Step 2: Follow company pages.
If you cover a specific industry, LinkedIn is a great way to track what’s happening to key companies related to your beat. For example, an anonymous TechCrunch reader noticed Udacity founder and CEO Sebastian Thrun’s LinkedIn profile indicated he’d left his roles as Google VP and Fellow. After confirming the details with a Google spokesperson, this information was released in a blog post.
Similarly, USA Today reporter Scott Martin looked through job ads on LinkedIn and broke the story that Twitter hired a stock administration analyst ahead of an expected IPO—an IPO, incidentally, which the company had denied.
The Center for Public Integrity also used LinkedIn data for information on subprime lending executives who refused to be interviewed for their story. Reporter Daniel Wagner noted that chief operating officer Paul Lyons “was director of whole loan sales [at Ameriquest] until 2007, when the company stopped lending, according to his LinkedIn profile.”
“By checking out profiles of executives who wouldn’t be interviewed, they were able to get information for their story and this particular story won them an award,” Wilson added.

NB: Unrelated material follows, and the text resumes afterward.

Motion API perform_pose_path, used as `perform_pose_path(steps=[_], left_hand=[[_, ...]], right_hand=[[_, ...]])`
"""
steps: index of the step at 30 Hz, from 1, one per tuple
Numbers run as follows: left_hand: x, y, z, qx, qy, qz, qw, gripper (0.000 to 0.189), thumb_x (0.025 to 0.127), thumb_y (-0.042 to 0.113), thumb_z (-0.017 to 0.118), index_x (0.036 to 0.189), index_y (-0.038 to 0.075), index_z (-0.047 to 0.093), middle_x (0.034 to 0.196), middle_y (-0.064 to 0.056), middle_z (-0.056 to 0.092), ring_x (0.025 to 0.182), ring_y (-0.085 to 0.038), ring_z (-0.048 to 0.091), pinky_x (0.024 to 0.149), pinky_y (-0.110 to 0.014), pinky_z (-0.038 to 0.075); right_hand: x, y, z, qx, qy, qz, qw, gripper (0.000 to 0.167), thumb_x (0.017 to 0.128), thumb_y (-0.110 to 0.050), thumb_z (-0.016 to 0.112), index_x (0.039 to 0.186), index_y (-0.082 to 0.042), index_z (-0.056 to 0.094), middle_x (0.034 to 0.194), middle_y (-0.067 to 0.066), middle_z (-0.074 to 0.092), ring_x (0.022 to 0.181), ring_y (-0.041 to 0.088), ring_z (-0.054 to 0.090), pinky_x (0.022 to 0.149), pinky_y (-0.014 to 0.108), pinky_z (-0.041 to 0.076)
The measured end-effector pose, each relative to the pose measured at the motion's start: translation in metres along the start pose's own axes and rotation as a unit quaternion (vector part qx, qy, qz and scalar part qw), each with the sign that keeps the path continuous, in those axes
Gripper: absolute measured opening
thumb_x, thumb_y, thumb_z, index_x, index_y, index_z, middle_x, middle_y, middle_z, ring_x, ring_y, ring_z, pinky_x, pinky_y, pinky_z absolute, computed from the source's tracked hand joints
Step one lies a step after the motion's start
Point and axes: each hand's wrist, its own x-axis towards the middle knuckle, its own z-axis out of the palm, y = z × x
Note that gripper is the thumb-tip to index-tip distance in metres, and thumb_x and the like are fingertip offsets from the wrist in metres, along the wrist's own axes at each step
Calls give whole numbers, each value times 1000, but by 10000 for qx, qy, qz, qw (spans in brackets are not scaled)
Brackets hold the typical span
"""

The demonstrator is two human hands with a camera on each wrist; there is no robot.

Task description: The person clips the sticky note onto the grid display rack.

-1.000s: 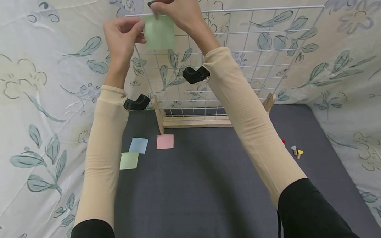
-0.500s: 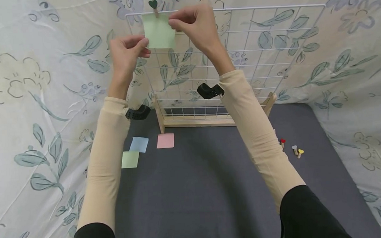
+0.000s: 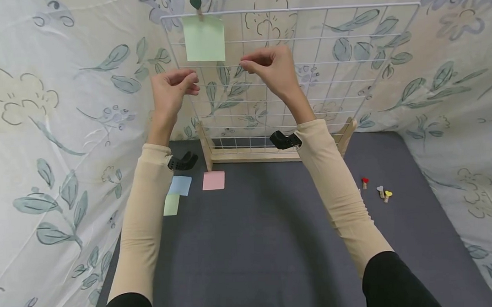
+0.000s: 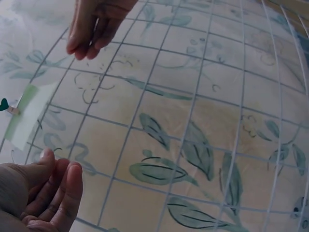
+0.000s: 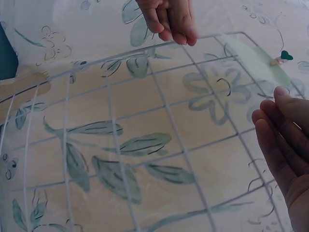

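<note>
A green sticky note [image 3: 205, 40] hangs at the upper left of a white wire grid [image 3: 316, 63]. Over the grid's top wire, a small wooden clothespin with a dark green heart [image 3: 196, 3] clips it. Below and left of the note, my left hand [image 3: 171, 90] has loosely bent fingers with nothing in them. To the lower right of the note is my right hand [image 3: 273, 72], thumb and fingers close together and holding nothing. In the left wrist view the clipped note [image 4: 30, 113] lies beyond the left fingertips.
On the dark grey table [image 3: 250, 245] lie a blue note [image 3: 180, 185], a pink note [image 3: 213, 180] and another green note [image 3: 171, 205], partly behind my left sleeve. Heart clothespins in red [image 3: 365, 182], white [image 3: 380, 191] and yellow [image 3: 386, 196] lie at right. A wooden base [image 3: 254, 157] supports the grid.
My right hand has let go of the green-heart clothespin and moved down and right. My left hand has left the note's edge and dropped lower. The note stays clipped.
</note>
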Motion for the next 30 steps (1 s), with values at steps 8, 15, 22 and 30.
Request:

Step 3: Use advanced search to find sources.
LinkedIn Advanced People Search lets you search by company name, company size, titles, and keywords. A journalist looking for experts working at a specific company may find dozens or even hundreds of profiles. “They can narrow it down through Boolean strategies,” Wilson explained. That means you can add more keywords, or even exclude certain words, to hone in on specific experts.
You can also look for software engineers in specific tech companies, for example, but filter out those who don’t have enough experience if you’d like to eliminate entry-level employees. And you can easily search by a current company and a past company for potential sources that might be uniquely qualified to comment on a story.
Step 4: Save searches.
Your premium account allows you to save up to 10 searches, which can help you look for movement or trends in your beat. Sign up to be alerted on a daily, weekly, or monthly basis.
Step 5: Reach out to sources.
LinkedIn’s premium upgrade makes this a lot easier by allowing up to 25 InMails per month, which show up directly in a source’s inbox. In addition to InMails, the Premium account allows individuals in a group to message other members.
Sources may still turn down interview requests, and stealthy companies may not reveal any information on social that hasn’t already been covered in press releases. However, using LinkedIn to keep tabs on various industries certainly can be effective, and InMails, at least in my experience, are surprisingly effective.